Aim of the exercise | Starting at the line that contains "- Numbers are" and ending at the line that contains "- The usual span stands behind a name", the lines below are to be given again exactly, with nothing added.

Data provided |
#####

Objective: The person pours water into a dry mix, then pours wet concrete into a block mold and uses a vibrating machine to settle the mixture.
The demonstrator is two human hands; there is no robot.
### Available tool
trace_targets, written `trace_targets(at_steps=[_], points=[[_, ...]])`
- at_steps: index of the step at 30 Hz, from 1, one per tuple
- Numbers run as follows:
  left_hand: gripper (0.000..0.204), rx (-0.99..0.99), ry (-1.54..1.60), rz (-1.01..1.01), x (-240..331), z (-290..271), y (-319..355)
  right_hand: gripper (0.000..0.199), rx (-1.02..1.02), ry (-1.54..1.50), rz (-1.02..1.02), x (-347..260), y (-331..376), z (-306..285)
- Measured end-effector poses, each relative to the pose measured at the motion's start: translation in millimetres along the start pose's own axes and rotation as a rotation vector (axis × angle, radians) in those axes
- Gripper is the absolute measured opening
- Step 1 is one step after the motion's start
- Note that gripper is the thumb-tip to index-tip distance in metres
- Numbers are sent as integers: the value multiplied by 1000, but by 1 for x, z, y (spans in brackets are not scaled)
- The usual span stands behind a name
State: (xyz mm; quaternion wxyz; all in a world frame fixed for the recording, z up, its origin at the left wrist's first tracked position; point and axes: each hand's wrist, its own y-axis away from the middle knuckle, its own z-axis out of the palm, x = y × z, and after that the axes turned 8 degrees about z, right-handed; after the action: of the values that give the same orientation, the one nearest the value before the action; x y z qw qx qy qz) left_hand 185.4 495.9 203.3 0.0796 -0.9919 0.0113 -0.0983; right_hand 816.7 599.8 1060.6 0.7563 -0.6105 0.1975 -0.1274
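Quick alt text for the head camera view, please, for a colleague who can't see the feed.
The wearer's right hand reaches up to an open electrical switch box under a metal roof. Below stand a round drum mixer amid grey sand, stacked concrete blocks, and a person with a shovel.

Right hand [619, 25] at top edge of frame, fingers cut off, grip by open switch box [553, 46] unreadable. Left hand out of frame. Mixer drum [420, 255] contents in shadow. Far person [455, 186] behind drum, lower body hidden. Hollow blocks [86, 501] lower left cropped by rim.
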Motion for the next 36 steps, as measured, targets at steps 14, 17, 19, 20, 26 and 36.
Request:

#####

Worked solution |
- Numbers are sent as integers: the value multiplied by 1000, but by 1 for x, z, y (spans in brackets are not scaled)
- The usual span stands behind a name

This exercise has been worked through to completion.